[What is needed] Check every line in the records below for the word "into" and report how many have it, nothing more.

Dataset excerpts:
/---

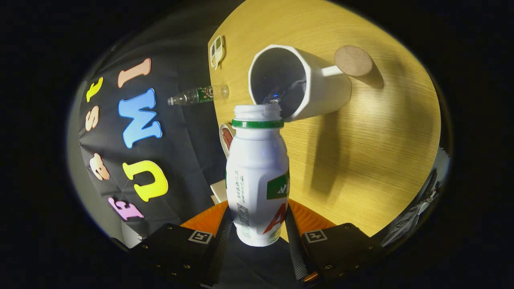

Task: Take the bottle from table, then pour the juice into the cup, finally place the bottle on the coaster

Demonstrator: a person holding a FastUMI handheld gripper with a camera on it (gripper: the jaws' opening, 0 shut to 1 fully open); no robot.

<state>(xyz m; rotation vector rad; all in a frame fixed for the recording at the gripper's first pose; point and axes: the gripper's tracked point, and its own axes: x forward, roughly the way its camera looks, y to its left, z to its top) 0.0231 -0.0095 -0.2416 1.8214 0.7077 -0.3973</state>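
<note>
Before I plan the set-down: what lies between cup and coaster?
Only the cup's handle, reaching toward the coaster, in the gripper view.

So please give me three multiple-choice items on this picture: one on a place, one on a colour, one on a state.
1. Where is the coaster?
A. Beyond the cup, by its handle
B. Under the bottle
C. Inside the cup

2. What colour is the ring below the bottle's mouth?
A. Red
B. Green
C. Blue

3. What is the gripper doing?
A. Open, holding nothing
B. Shut on the cup
C. Shut on the bottle

Answers: 1 A, the brown disc lies on the table past the cup; 2 B, the neck ring is green; 3 C, both fingers press the bottle's sides, its open mouth at the cup's rim.
</note>
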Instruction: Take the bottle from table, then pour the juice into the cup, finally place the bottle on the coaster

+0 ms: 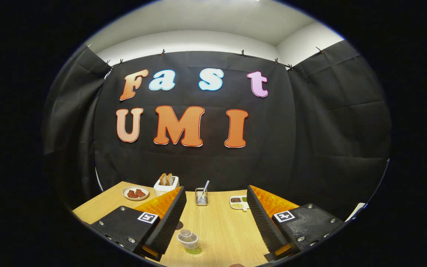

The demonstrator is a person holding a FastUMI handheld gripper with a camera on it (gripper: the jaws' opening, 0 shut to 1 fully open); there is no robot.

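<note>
Claw [217, 207] spread wide above the worktop [221, 230], gripping nothing. Between its fingers, near the left one, a bottle [189, 241] apparently stands upright, cap up.

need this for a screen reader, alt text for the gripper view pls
The gripper is open over a wooden table, with a small bottle of green juice between its fingers. Beyond them stand a toaster, a plate, a wire holder and a divided dish.
</note>
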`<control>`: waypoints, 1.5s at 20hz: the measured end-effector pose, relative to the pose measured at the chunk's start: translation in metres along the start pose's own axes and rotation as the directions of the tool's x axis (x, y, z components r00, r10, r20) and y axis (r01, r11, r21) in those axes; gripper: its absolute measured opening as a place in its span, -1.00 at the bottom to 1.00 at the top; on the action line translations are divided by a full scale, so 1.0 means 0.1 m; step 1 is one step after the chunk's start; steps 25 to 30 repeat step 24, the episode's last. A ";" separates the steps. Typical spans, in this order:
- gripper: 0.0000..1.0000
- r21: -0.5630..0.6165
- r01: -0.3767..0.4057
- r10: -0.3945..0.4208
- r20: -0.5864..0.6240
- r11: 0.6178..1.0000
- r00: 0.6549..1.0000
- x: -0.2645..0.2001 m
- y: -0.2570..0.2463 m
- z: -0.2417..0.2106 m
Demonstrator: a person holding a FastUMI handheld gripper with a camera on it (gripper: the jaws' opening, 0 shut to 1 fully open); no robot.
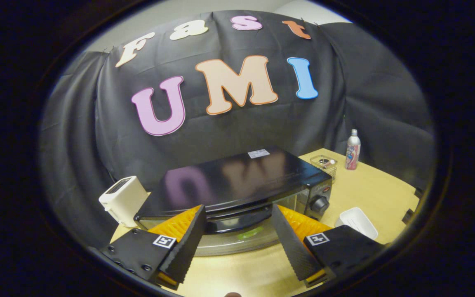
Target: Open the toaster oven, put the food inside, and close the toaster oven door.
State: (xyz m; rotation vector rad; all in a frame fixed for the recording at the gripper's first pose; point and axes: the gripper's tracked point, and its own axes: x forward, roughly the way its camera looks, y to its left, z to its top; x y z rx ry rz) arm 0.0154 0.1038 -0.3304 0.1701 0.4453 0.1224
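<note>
Your hand-held gripper point(237, 243) is spread wide — fingers flanking the toaster oven point(237, 185) handle (door closed) — gripping nothing.

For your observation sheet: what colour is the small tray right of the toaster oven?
White, seen in the gripper view: the small tray beside the toaster oven.

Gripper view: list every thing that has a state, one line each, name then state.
toaster oven: door shut, something green dimly visible behind its glass
oven handle: between the fingers, untouched
gripper: open
white toaster: upright, slot looks empty
white tray: empty
bottle: upright, capped
</note>
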 end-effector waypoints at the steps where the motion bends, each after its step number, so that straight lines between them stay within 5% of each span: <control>1: 0.97 -0.004 0.000 0.000 0.001 1.000 1.000 0.03 0.01 0.02; 5: 0.99 -0.035 -0.021 0.022 0.025 0.999 0.999 -0.02 0.07 0.25; 17: 1.00 -0.140 -0.121 0.151 0.226 0.983 0.962 -0.82 0.65 2.52; 23: 1.00 -0.150 -0.198 0.234 0.288 0.969 0.929 -0.94 1.01 3.02; 30: 1.00 -0.156 -0.202 0.240 0.291 0.967 0.926 -0.95 1.01 3.05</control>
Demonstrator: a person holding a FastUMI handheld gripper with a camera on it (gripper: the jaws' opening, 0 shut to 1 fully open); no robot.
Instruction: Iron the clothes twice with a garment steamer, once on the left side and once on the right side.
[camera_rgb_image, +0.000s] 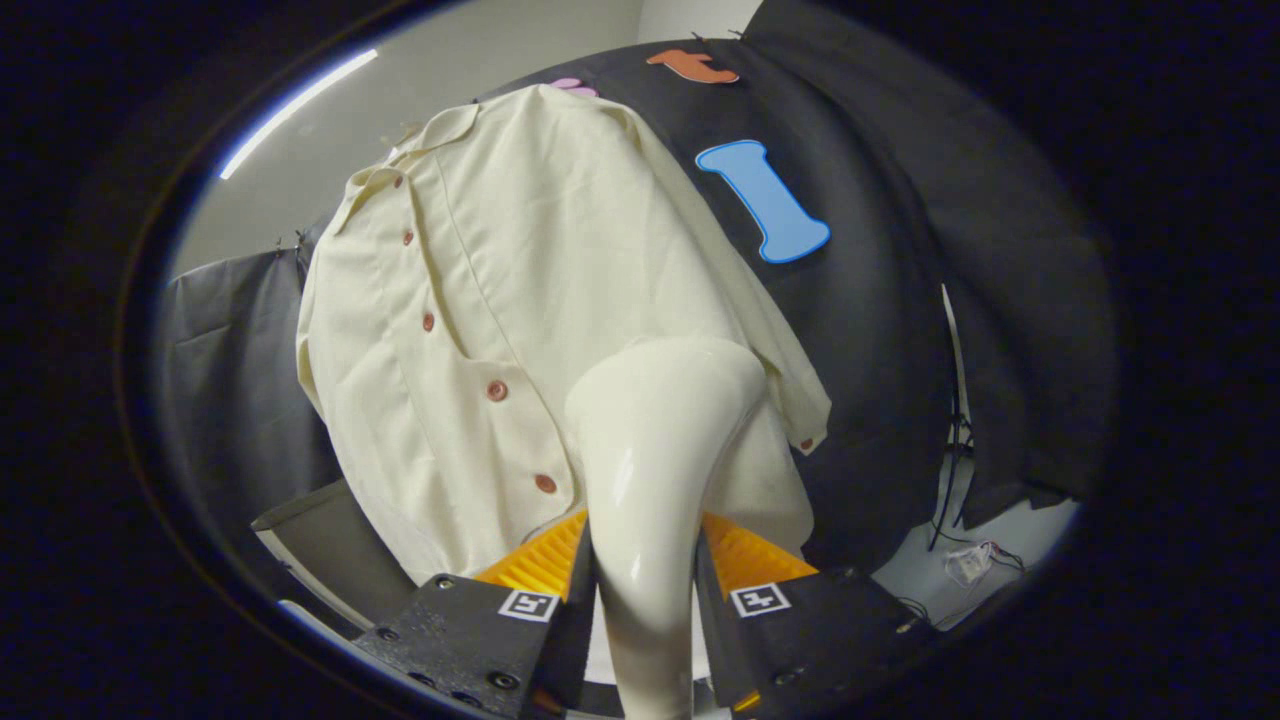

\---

[Exercise response] 2